Schadensersatzbegehren über 2.000 Euro hat keine Erfolgsaussicht
Für die Gewährung von Prozesskostenhilfe komme es gemäß § 114 ZPO auf die Erfolgsaussichten der Klage an, so die obersten Arbeitsrichter in Schleswig-Holstein. Das ArbG habe zutreffend erkannt, dass die summarische Prüfung anhand des Maßstabs des § 114 Abs. 1 ZPO, ob ein bestimmtes Schmerzensgeld angemessen erscheint oder nicht, sich im Rahmen des Prozesskostenhilfeverfahrens regelmäßig nur darauf beschränken kann, ob die begehrte Kompensation sich ausgehend von den konkreten Umständen des Einzelfalls der Höhe nach innerhalb eines vertretbaren Rahmens bewegt.

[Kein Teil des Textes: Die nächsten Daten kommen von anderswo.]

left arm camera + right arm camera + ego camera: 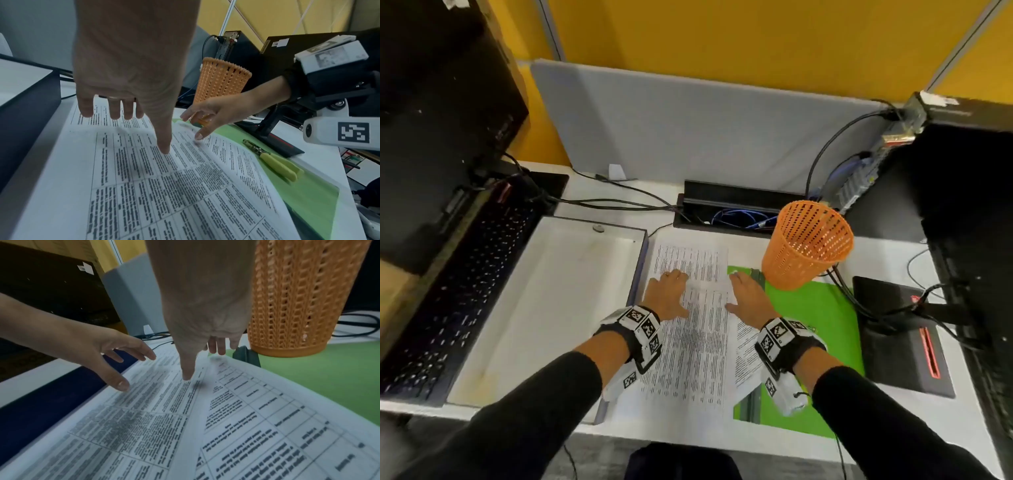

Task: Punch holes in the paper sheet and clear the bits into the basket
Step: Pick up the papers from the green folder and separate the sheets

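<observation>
A printed paper sheet (688, 359) lies lengthwise at the desk's centre, overlapping a second, angled sheet (746, 356) on a green mat (825, 325). My left hand (673, 294) is spread flat over the sheet's upper left, its thumb tip (164, 150) touching the print. My right hand (741, 293) is spread at the sheet's right edge, thumb (186, 377) down on the paper. Neither hand holds anything. The orange mesh basket (808, 250) stands upright just beyond my right hand. A yellow-handled punch (275, 164) lies on the mat, under my right wrist.
An open white box (544, 308) sits left of the paper, with a black keyboard (448, 291) beyond it. A monitor base (900, 335) and cables (859, 301) flank the mat on the right. A cable well (722, 212) lies behind the paper.
</observation>
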### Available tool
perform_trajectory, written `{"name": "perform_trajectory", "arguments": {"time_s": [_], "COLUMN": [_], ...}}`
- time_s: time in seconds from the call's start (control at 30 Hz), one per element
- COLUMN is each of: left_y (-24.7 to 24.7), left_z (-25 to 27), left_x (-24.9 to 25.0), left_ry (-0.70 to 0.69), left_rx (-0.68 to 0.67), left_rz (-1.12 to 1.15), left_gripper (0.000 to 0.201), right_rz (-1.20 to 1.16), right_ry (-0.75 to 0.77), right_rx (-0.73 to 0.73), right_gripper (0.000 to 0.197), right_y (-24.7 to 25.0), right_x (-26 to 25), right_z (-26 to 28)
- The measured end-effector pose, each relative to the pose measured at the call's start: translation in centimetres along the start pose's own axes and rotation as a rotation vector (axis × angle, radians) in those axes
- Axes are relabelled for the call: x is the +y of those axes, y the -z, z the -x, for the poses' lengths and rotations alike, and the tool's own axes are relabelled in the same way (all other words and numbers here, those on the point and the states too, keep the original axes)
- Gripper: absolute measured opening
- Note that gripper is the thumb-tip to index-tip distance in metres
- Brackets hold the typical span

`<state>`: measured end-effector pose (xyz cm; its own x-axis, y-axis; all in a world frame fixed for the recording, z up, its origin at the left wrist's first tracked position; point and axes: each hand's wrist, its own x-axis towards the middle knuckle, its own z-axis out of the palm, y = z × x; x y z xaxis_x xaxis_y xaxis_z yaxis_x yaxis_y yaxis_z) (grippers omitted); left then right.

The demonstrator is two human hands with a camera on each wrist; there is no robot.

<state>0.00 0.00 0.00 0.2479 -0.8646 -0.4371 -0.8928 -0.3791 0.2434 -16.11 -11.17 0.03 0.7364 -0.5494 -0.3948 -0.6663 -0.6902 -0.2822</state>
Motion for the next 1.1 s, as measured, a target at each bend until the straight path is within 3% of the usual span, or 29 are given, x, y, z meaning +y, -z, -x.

Angesichts der konkreten Umstände des Einzelfalls habe der für den der Klagforderung zugrundeliegenden Verstoß die Obergrenze einer noch vertretbaren Höhe des begehrten Schmerzensgelds bei 2.000 Euro gelegen. Durch den geltend gemachten Verstoß des Pflegedienstes gegen die Bestimmungen der DSGVO sei der Ex-Angestellten ein immaterieller Schaden entstanden. Nach Erwägungsgrund 146 Satz 6 der DSGVO sollten die betroffenen Personen einen vollständigen und wirksamen Schadensersatz für den erlittenen Schaden erhalten. Bei der Bemessung des immateriellen Schadensersatzes durch das Gericht seien daher alle Umstände des Einzelfalls zu betrachten. Außerdem sei zu berücksichtigen, dass ein tatsächlicher und wirksamer rechtlicher Schutz der aus der DSGVO hergeleiteten Rechte gewährleistet werden solle.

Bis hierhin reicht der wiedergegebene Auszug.